15 L’opposition est fondée sur une MUE antérieure. Le territoire pertinent pour l’appréciation du risque de confusion est donc celui de l’ensemble de l’Union européenne.
16 Les marques de l’Union européenneantérieures sont opposables à toute demande de marque ultérieure qui porterait atteinte à leur protection, ne fût-ce que par rapport à la perception des consommateurs d’une partie du territoire de l’Union européenne. À cet égard, «une partie» de l’Union européenne peut consister en un seul État membre (14/12/2006, T-81/03, T-82/03 indirects T-103/03, Venado, EU:T:2006:397, § 76, 83, dernière phrase). Dès lors, l’opposition doit être accueillie même s’il n’existe un risque de confusion entre la marque contestée et la marque de l’Union européenne antérieure que dans un État membre.
17 Quant au public pertinent, il est composé de consommateurs susceptibles d’utiliser tant les produits visés par la marque antérieure que ceux de la marque demandée (13/05/2015, T-169/14, Koragel/CHORAGON, EU:T:2015:280, § 25 et jurisprudence citée).
18 Les produitss’ adressent au grand public.

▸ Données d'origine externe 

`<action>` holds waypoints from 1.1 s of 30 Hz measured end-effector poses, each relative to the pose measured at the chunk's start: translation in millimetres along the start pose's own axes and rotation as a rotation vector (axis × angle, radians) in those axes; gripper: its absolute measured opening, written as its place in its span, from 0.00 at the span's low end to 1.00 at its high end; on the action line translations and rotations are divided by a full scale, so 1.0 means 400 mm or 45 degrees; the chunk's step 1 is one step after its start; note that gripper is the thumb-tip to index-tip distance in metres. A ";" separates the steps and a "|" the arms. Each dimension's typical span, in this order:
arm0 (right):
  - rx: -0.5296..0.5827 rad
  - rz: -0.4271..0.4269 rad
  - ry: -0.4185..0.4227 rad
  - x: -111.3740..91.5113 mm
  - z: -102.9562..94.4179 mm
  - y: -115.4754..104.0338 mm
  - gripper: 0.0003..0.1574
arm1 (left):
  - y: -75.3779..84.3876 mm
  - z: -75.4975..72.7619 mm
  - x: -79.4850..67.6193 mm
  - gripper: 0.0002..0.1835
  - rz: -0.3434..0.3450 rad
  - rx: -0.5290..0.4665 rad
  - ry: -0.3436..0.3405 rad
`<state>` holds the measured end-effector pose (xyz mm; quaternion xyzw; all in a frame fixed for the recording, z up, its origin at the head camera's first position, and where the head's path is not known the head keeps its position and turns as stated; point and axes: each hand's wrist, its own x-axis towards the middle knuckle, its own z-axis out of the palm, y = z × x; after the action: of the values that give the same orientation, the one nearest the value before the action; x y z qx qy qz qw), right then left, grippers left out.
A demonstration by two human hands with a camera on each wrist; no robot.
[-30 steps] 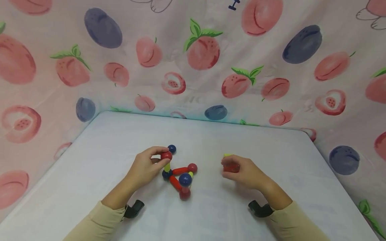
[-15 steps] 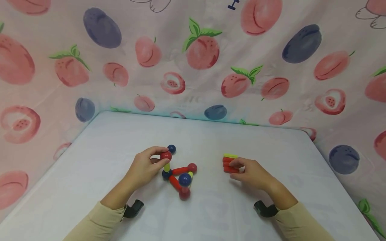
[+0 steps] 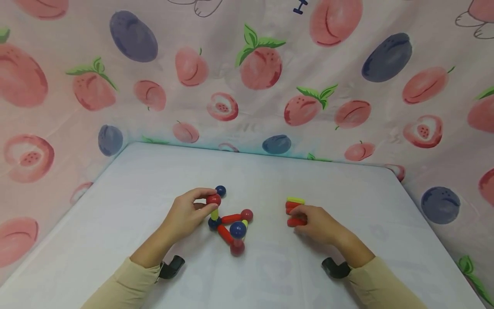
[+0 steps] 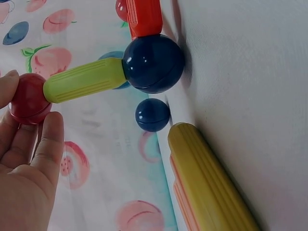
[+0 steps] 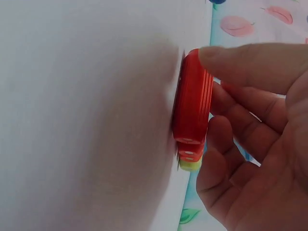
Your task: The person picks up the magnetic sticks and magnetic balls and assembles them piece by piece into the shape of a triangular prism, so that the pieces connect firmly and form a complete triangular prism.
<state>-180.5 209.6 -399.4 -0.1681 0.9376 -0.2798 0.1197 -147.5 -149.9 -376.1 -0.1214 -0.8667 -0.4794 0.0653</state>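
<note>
My left hand (image 3: 188, 213) pinches a red ball (image 4: 30, 98) at the upper end of a yellow-green toy rod (image 4: 86, 80). That rod's lower end meets a dark blue ball (image 3: 214, 222). From there red rods (image 3: 225, 234) run to two more red balls (image 3: 247, 215), with a raised blue ball (image 3: 237, 230) near the front one. On the right, my right hand (image 3: 319, 223) holds the nearest red rod (image 5: 192, 98) on the table, thumb at one end and fingers behind it. Other red rods (image 3: 292, 206) and a yellow rod (image 3: 295, 200) lie just beyond.
A loose blue ball (image 3: 221, 190) lies behind my left hand. The left wrist view shows a large yellow rod (image 4: 207, 178) with reddish ones beside it, hidden in the head view. A fruit-print cloth (image 3: 247, 128) hangs behind the white table (image 3: 328, 180).
My right hand first drew back, uncovering the rods, then came slightly forward again. The nearest red rod now stands apart from the others, towards me. My left hand has stayed put.
</note>
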 end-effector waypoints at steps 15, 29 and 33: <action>-0.056 -0.002 -0.050 -0.001 0.024 -0.031 0.13 | 0.004 0.001 -0.001 0.20 -0.010 -0.017 -0.017; -0.078 -0.097 -0.096 0.016 0.047 -0.093 0.16 | 0.004 0.003 0.001 0.19 0.022 0.007 -0.003; -0.063 -0.166 -0.032 0.027 0.045 -0.115 0.19 | 0.005 0.003 0.001 0.19 0.021 0.013 -0.005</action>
<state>-173.2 160.6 -389.4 -0.2353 0.9297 -0.2616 0.1087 -147.3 -147.8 -375.2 -0.1291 -0.8682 -0.4742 0.0682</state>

Faisant preuve d’un niveau d’attention moyen.
19 La chambre de recours souscrit à la conclusion de la décision attaquée selon laquelle certains des produits contestés sont identiques ou similaires aux produits sur lesquels l’opposition est fondée.
Comparaison des marques
20 L’appréciation globale du risque de confusion doit, en ce qui concerne la similitude visuelle, phonétique ou conceptuelle des marques en cause, être fondée sur l’impression d’ensemble produite par celles-ci, en tenant compte, notamment, de leurs éléments distinctifs et dominants (16/01/2014, C-193/13 P, nfon,
EU:C:2014:35, § 36 et jurisprudence citée).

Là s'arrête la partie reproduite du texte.